» **Dataset excerpt**:
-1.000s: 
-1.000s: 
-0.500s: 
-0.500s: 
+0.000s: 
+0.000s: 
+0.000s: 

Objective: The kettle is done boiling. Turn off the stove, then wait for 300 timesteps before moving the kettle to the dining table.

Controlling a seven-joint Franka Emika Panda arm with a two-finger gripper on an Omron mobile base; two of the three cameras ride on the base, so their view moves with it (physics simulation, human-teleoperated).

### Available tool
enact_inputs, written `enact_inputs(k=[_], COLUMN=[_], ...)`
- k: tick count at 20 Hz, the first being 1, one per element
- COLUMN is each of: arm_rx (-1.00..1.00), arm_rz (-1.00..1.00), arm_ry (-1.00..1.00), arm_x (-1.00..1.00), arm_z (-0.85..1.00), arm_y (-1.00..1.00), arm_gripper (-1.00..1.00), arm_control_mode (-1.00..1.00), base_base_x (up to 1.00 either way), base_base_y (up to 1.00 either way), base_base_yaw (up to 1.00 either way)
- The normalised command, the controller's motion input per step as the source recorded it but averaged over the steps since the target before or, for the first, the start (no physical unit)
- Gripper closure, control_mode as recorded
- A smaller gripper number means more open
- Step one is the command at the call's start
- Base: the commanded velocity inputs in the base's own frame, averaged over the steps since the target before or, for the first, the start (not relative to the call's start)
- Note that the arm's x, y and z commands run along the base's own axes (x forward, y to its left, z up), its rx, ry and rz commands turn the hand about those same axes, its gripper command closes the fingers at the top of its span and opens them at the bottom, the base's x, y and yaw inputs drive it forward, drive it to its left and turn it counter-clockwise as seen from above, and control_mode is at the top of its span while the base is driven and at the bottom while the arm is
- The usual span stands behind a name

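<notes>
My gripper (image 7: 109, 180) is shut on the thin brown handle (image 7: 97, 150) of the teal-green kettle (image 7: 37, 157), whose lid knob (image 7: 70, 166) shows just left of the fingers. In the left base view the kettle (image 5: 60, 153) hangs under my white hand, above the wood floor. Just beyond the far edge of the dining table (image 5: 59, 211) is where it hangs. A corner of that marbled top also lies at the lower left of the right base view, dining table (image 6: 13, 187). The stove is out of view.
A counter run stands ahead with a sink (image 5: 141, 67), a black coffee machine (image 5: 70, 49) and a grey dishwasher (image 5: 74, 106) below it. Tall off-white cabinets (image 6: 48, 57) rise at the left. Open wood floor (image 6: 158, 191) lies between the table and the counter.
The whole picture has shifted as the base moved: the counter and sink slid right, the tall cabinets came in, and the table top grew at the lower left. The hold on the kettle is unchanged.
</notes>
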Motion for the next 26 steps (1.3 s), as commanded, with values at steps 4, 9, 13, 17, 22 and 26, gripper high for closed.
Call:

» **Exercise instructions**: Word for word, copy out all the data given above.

» **Response area**:
-1.000s: 
-1.000s: 
-0.500s: 
-0.500s: 
+0.000s: 
+0.000s: 
+0.000s: 

Objective: The kettle is done boiling. Turn off the stove, then wait for 300 timesteps before moving the kettle to the dining table.

Controlling a seven-joint Franka Emika Panda arm with a two-finger gripper on an Omron mobile base; two of the three cameras ride on the base, so their view moves with it (physics simulation, human-teleoperated).

### Available tool
enact_inputs, written `enact_inputs(k=[_], COLUMN=[_], ...)`
- k: tick count at 20 Hz, the first being 1, one per element
- COLUMN is each of: arm_rx (-1.00..1.00), arm_rz (-1.00..1.00), arm_ry (-1.00..1.00), arm_x (-1.00..1.00), arm_z (-0.85..1.00), arm_y (-1.00..1.00), arm_gripper (-1.00..1.00), arm_control_mode (-1.00..1.00), base_base_x (up to 1.00 either way), base_base_y (up to 1.00 either way), base_base_yaw (up to 1.00 either way)
- The normalised command, the controller's motion input per step as the source recorded it but averaged over the steps since the target before or, for the first, the start (no physical unit)
- Gripper closure, control_mode as recorded
- A smaller gripper number means more open
- Step one is the command at the call's start
- Base: the commanded velocity inputs in the base's own frame, averaged over the steps since the target before or, for the first, the start (not relative to the call's start)
- Note that the arm's x, y and z commands run along the base's own axes (x forward, y to its left, z up), its rx, ry and rz commands turn the hand about those same axes, its gripper command closes the fingers at the top of its span and opens them at the bottom, the base's x, y and yaw inputs drive it forward, drive it to its left and turn it counter-clockwise as seen from above, and control_mode is at the top of its span while the base is driven and at the bottom while the arm is
- The usual span stands behind a name

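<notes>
My gripper (image 7: 109, 180) is shut on the thin brown handle (image 7: 97, 150) of the teal-green kettle (image 7: 37, 157), whose lid knob (image 7: 70, 166) shows just left of the fingers. In the left base view the kettle (image 5: 60, 153) hangs under my white hand, above the wood floor. Just beyond the far edge of the dining table (image 5: 59, 211) is where it hangs. A corner of that marbled top also lies at the lower left of the right base view, dining table (image 6: 13, 187). The stove is out of view.
A counter run stands ahead with a sink (image 5: 141, 67), a black coffee machine (image 5: 70, 49) and a grey dishwasher (image 5: 74, 106) below it. Tall off-white cabinets (image 6: 48, 57) rise at the left. Open wood floor (image 6: 158, 191) lies between the table and the counter.
The whole picture has shifted as the base moved: the counter and sink slid right, the tall cabinets came in, and the table top grew at the lower left. The hold on the kettle is unchanged.
</notes>
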Motion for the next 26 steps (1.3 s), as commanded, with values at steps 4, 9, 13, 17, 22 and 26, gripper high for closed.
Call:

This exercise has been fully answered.